Resulta fácil comprender el grado de sufrimiento de los cerdos enjaulados, las vacas separadas de sus terneras, o las ovejas en los mataderos. Pero la vida de los animales en libertad tendemos a considerarla idílica. En el aula explicamos las relaciones en el ecosistema sin expresar sentimientos «el león depreda sobre la cebra». Ninguna mención al sufrimiento que puede haber detrás. Incluso si se utiliza un documental de naturaleza donde se muestran las imágenes más horribles de depredación, seguiremos obviando que hay un animal que lo está pasando mal y que no podrá disfrutar ya de ninguna experiencia positiva. Si una alumna hiciese un comentario empático hacia la víctima, la respuesta será «es lo que ocurre en la naturaleza». Que ocurra en la naturaleza no implica que quien sufre no merezca una empatía. Los humanos también sufrimos muchas muertes naturales (por enfermedad y hambre principalmente) y reconocemos el dolor que hay detrás.
Esta idealización de la vida en libertad que transmitimos en el aula, se extiende a situaciones donde los humanos somos responsables directos. Si hablamos de la destrucción del ecosistema, tendemos a valorar el medio ambiente en sí mismo, sin pensar que para muchos animales eso supone perder su hogar y su vida. Detrás de la destrucción ambiental hay billones de historias de peces que han muerto por intoxicación, lobos que ya no encuentran bosques, conductos de gas que cortan el paso migratorio de bisontes.
Las muertes directas e intencionadas que causan los cazadores todavía son aceptadas por una parte importante e influyente de la sociedad. «La caza es importante por el bien del ecosistema». Se nos olvida, una vez más, que matar a un animal supone quitarle todo lo que tiene, su vida. Y evitamos pensar que la especie que más daños está haciendo al planeta es la nuestra. Otras veces, a los niños simplemente se les transmite el carácter lúdico de matar animales en libertad. No se molestan en argumentar.
Está bien enseñar a un niño a disparar a un animal, pero con una cámara de fotos. Pocas actividades pueden ser tan enriquecedoras como ir con una niña o un niño a dar de comer a los patos y hablar de ellos como individuos, los paseos ornitológicos o ir a ver a los ciervos en libertad una mañana de otoño. Pero en nuestra sociedad se sigue utilizando el término «trofeo» para hablar de un animal libre al que han matado de un disparo, cuando el verdadero trofeo es verlo en libertad.

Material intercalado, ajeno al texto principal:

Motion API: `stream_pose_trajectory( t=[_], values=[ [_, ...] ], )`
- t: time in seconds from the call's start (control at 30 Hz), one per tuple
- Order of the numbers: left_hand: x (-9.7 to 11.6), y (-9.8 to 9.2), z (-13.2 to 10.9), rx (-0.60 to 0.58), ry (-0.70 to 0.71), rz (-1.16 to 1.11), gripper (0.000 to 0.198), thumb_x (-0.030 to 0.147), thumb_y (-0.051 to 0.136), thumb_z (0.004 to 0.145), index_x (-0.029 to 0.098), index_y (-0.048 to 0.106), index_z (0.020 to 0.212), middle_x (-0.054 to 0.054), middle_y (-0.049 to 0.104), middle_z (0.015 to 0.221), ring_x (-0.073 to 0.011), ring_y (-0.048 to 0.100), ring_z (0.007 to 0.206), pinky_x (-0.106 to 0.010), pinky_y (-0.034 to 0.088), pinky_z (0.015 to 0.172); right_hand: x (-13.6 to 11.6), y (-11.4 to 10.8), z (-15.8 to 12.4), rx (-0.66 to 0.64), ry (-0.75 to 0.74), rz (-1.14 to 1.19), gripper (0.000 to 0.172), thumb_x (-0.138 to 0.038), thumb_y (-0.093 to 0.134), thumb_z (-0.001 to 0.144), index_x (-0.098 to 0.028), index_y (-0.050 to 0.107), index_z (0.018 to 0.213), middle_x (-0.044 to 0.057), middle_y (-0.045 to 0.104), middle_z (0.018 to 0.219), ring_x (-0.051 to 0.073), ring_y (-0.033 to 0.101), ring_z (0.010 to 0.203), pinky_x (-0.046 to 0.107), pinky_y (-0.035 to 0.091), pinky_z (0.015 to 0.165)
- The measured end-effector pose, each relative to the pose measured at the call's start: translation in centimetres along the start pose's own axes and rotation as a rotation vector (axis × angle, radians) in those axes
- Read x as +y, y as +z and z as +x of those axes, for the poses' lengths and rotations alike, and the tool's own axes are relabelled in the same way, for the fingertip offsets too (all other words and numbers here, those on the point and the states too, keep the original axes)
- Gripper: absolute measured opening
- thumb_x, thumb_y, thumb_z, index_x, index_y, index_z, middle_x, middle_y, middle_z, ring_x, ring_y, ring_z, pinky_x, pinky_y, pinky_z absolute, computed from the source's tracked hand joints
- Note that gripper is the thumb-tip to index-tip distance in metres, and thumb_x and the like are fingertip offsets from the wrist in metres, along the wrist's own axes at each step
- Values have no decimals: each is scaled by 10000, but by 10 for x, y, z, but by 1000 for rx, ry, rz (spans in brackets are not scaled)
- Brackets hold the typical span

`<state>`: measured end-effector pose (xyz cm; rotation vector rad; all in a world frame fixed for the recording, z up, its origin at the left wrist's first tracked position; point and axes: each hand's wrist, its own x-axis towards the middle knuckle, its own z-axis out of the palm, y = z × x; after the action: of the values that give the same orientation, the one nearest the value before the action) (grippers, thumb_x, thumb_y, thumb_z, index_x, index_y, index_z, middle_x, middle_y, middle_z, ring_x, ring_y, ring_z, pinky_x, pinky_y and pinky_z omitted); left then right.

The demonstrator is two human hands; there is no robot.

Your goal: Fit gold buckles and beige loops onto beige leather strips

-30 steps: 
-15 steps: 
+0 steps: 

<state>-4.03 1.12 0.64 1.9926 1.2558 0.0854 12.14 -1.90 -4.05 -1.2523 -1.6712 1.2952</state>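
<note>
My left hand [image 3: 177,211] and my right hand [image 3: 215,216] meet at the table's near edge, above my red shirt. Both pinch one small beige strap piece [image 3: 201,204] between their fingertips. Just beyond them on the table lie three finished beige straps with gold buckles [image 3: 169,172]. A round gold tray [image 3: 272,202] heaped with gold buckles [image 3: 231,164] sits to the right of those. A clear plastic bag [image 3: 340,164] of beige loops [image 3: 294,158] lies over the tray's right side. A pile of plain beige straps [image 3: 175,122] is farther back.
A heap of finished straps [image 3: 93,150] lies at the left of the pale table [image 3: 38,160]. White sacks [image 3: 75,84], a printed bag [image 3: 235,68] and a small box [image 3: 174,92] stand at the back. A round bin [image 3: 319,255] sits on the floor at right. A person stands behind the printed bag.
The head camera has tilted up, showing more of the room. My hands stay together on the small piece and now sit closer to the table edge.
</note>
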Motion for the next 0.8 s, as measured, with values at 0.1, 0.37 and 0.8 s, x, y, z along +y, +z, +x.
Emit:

A los peces, crustáceos, o moluscos, ni los nombramos. No hablamos del número de peces que matamos anualmente, sino de las toneladas recogidas. No son vidas, sino productos. Sus gestos faciales son poco expresivos, no escuchamos sus gritos y viven en un entorno muy diferente al nuestro. Todo ello dificulta aún más el desarrollo empático hacia los atunes, anchoas, truchas, gambas, langostas, cangrejos, sepias o pulpos. Aunque algunos sean cocidos vivos en las nuestras propias cocinas.
En los centros educativos y en el entorno familiar tampoco se suele prestar atención a estas cuestiones. No son raras las visitas a zoos o incluso a circos con animales. Tampoco es raro que la gente se desarrolle como persona, con la presencia durante todo el proceso, de un pájaro enjaulado en la cocina de casa. Nos resulta más cómodo ver a los animales en nuestro hogar que ir a verlos libres en el suyo. Que eso suponga enjaularlos de por vida no parece importar mucho y el mensaje que se transmite a las niñas y a los niños, tampoco.